"The art of reading between the lines is as old as manipulated information." – Serge Schmemann
"Daniel, there's something I need to tell you." His wife's voice was nervous and, for the first time, vulnerable.
He pressed pause on the Scotch he prepared to pour himself and, instead, drank in her appearance. Her eyes were wide, her skin pale... the months of scandal after scandal had taken its toll, and he hadn't been nearly as supportive of his wife as he should have been. "What is it?"
"I'm -" Emily Thorne never struggled to find the words but, apparently, Emily Grayson did. "I'm -" Her hand dove into her purse and passed the white stick to him.
"Pregnant," Daniel completed her confession, and Emily nodded. It was incredible how two purple lines changed his entire perspective. "You're sure?"
"Ninety-nine percent," Emily lightened the moment, referencing the statistic on the box. "How do you feel?"

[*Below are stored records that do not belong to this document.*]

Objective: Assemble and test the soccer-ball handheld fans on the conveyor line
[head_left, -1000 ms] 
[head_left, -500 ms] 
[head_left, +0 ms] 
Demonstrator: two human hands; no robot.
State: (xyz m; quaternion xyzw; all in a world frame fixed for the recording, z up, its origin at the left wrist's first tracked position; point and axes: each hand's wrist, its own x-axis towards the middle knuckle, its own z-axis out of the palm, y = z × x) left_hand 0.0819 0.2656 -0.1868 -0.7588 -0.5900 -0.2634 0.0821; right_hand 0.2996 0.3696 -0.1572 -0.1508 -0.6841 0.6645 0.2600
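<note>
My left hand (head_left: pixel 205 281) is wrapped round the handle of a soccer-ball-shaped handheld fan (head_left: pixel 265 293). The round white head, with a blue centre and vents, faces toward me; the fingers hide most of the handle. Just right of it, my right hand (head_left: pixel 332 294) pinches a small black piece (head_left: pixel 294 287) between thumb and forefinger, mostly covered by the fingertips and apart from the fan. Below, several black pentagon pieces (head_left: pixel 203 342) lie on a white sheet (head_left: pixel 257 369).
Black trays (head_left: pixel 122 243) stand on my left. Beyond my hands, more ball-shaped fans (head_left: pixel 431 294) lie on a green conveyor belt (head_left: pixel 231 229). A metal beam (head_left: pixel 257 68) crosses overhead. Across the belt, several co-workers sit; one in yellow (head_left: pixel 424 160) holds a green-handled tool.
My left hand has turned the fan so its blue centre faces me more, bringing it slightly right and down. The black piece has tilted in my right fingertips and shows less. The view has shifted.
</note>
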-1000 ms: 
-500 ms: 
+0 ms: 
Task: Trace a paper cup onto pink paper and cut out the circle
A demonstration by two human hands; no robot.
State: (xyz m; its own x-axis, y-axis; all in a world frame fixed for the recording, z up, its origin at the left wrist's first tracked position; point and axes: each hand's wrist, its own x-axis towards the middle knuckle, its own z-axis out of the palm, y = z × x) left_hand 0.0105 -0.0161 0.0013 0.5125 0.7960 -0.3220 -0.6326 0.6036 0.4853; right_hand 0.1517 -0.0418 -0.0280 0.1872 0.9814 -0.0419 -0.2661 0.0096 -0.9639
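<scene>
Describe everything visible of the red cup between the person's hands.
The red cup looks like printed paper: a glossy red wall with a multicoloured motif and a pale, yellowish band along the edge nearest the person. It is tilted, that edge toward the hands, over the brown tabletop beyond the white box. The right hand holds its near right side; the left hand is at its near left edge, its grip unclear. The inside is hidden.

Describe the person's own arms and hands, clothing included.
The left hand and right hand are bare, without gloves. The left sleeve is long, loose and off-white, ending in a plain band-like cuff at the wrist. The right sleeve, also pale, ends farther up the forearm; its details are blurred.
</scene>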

Genuine laughter filled the room, as Daniel processed the new information. "I feel like the luckiest man on earth!" He looked like it, too. Since the downfall of the Grayson family, Daniel hadn't much reason to smile. Now, he smiled the same way he did on the day she bet against Bill Harmon at their first ever polo match. "How do you feel?" Daniel became more serious in his approach, aware that Emily did not foresee children in their marriage so early on.
"I feel..." Emily paused, "Like the luckiest woman in the world."
Flashforward
"I'm home."
The meek female echo from the foyer of Grayson Manor went unanswered. "... absolutely not. I'm sorry but that is completely unacceptable." Emily clicked her heels on every step of the stairs, clearly oblivious to the individual who had walked into her home. "Then, I suggest you contact Mr. Ross with the details and I will personally discuss it with him." She bluntly ended the phone call, rolled her eyes and muttered, "Idiot."
"Ever the businesswoman, huh?"
Emily spun abruptly on her heels and her heart skipped a beat. "Charlie, you're here!" The brunette dropped her suitcase to the floor and fell into her mother's warm embrace. "How are you, sweetheart?" Emily squeezed, hard. "You should have called. We would have collected you from the airport. Your father's still at work, and your sister -" her mother paused, mid-sentence. "Well, I'm not sure where Sophia is but Jacob and Hannah are with Nolan." Emily enveloped Charlotte in her arms a second time and guided her into the kitchen. "Tell me all about college. How's Andrew?"
Charlotte smiled, "Great! My lecturer's are all so wonderful. Andrew's okay." She spoke so softly of her childhood sweetheart, who she had known since her formative years of childhood, and loved even back then. "He wanted to fly home with me but his Grandmother's sick."
"I'm sorry," Emily offered mere condolence.
"Mom, if you're the only one home..." Charlotte surveyed and assessed the privacy of the environment. "Then, there's something I'd like to discuss with you."
"What is it, honey?" Emily brushed the strands of her away from her daughter's face.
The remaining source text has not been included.